__Problem to work on__. Can you restate the lines of the entries below, word for word, from the first one through the line that includes "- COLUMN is"?

__Supplied data__.
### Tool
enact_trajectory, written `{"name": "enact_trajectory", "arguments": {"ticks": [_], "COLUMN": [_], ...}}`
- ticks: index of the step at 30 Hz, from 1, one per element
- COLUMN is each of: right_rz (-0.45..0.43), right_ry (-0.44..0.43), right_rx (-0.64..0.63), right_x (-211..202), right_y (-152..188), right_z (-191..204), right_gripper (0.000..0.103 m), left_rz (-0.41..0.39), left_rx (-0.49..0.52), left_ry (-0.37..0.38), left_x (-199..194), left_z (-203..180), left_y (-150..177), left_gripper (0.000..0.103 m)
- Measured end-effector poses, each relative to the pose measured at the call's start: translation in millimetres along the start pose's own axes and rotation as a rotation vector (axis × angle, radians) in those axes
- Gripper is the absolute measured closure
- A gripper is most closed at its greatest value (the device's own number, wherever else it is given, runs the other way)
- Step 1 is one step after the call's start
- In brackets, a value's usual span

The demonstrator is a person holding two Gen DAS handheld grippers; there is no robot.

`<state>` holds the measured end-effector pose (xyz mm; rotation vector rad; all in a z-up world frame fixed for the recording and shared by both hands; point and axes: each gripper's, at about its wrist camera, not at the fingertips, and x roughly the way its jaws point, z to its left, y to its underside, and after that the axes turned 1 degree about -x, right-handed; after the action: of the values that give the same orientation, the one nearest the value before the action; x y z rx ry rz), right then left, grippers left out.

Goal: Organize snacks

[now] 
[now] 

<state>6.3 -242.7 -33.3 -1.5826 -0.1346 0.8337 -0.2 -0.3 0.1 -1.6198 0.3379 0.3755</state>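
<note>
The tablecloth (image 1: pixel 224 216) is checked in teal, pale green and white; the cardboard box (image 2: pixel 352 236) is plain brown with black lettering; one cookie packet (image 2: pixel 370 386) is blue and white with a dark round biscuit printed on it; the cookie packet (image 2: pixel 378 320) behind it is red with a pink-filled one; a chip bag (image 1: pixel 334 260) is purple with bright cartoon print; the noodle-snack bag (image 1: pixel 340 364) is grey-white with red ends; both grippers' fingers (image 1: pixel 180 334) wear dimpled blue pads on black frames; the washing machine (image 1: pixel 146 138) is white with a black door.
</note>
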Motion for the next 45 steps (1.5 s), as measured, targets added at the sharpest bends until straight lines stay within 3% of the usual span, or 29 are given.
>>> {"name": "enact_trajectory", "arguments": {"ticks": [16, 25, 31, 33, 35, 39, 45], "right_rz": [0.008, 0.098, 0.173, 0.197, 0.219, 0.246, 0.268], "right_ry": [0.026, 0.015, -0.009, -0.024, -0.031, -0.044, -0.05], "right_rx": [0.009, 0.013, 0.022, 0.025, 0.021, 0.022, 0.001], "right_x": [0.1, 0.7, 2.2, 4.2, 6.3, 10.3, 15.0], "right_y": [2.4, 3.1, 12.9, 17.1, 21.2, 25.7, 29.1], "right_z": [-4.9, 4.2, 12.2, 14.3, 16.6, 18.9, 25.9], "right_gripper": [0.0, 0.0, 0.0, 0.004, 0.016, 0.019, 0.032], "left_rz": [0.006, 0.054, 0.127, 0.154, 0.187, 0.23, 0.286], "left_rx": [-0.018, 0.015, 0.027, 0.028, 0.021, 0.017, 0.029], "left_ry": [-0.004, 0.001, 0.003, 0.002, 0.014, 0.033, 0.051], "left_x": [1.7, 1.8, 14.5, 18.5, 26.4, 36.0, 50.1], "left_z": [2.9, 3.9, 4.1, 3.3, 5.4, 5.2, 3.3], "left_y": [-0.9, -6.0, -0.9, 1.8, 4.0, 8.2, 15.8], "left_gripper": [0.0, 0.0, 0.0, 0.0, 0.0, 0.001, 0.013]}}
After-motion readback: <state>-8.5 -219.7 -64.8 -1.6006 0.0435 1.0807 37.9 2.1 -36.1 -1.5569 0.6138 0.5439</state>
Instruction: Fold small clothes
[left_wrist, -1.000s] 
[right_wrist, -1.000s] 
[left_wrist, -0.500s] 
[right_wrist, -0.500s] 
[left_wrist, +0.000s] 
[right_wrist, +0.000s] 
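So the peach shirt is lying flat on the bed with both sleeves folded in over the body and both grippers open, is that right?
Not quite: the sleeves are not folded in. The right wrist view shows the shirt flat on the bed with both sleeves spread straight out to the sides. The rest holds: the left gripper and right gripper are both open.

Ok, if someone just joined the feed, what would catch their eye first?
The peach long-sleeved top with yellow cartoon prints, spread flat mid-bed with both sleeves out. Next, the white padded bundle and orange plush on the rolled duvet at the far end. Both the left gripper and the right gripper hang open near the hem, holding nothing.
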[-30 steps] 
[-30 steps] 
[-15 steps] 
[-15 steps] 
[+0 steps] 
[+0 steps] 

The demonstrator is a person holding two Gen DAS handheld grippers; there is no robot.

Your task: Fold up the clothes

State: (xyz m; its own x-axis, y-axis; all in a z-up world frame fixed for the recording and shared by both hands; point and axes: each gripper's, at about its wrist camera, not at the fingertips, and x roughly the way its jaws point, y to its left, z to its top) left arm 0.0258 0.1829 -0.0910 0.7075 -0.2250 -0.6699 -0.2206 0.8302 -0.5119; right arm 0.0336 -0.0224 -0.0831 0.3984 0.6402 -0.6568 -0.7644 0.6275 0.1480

__Task solution__.
### Tool
enact_trajectory, written `{"name": "enact_trajectory", "arguments": {"ticks": [_], "COLUMN": [_], ...}}`
- ticks: index of the step at 30 Hz, from 1, one per element
- COLUMN is each of: right_rz (-0.45..0.43), right_ry (-0.44..0.43), right_rx (-0.64..0.63), right_x (-211..202), right_y (-152..188), right_z (-191..204), right_gripper (0.000..0.103 m), left_rz (-0.41..0.39), left_rx (-0.49..0.52), left_ry (-0.37..0.38), left_x (-199..194), left_z (-203..180), left_y (-150..177), left_gripper (0.000..0.103 m)

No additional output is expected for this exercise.